De vrouw uit Hengelo reisde in dat jaar naar Syrië om zich aan te sluiten bij IS, samen met haar toen vierjarige zoontje. Volgens justitie liet A. twee jezidivrouwen die als slaaf voor IS werkten vele uren per dag schoonmaken, koken of zorgen voor haar zoon. A. ontkent dat. Wel gaf ze toe dat ze wist dat een van de vrouwen tegen haar wil werd vastgehouden, maar dat ze niets deed met die kennis.
Een jezidivrouw getuigde in oktober in de rechtbank. Ze verklaarde dat ze door A. werd verplicht te bidden en dat ze A. meermaals smeekte om haar te helpen haar kinderen te vinden, die door IS waren meegenomen. A. reageerde daar niet op.

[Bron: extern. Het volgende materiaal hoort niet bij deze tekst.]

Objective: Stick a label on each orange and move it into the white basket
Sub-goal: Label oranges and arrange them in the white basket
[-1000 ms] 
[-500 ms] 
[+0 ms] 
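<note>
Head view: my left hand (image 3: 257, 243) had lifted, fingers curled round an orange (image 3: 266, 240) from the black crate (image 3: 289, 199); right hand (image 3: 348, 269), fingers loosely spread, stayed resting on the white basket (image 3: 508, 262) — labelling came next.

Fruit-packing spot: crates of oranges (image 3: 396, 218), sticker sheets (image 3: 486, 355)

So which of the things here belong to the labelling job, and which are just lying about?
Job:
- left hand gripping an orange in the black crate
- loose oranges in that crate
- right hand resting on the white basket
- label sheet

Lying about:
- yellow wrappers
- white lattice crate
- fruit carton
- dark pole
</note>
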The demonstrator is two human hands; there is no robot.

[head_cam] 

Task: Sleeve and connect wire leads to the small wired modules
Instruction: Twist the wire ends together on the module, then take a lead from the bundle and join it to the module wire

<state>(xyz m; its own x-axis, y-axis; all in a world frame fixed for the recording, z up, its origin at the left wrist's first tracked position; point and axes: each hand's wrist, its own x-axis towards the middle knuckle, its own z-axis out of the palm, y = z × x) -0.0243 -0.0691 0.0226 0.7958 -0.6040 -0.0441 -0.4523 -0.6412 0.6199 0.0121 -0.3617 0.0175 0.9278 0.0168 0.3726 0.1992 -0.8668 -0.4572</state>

De opgelegde celstraf is hoger dan de acht jaar die was geëist door het Openbaar Ministerie. Volgens de rechtbank is er onvoldoende bewijs voor slavernij in de zaak van het tweede slachtoffer. Maar de rechtbank noemde slavernij in het vonnis “een buitengewoon ernstig feit dat een gevangenisstraf van meerdere jaren rechtvaardigt”. Het is de eerste keer dat in Nederland misdaden tegen de jezidi’s in Syrië zijn bestraft. De jezidi’s vormen een religieuze en etnische Koerdische minderheid die door IS zwaar wordt vervolgd. A. behoort tot de groep van twaalf vrouwen die de Nederlandse regering in 2022 terughaalde uit een gevangenkamp in Syrië. De vrouwen werden na aankomst aangehouden op verdenking van terroristische misdrijven en lidmaatschap van IS. (NU)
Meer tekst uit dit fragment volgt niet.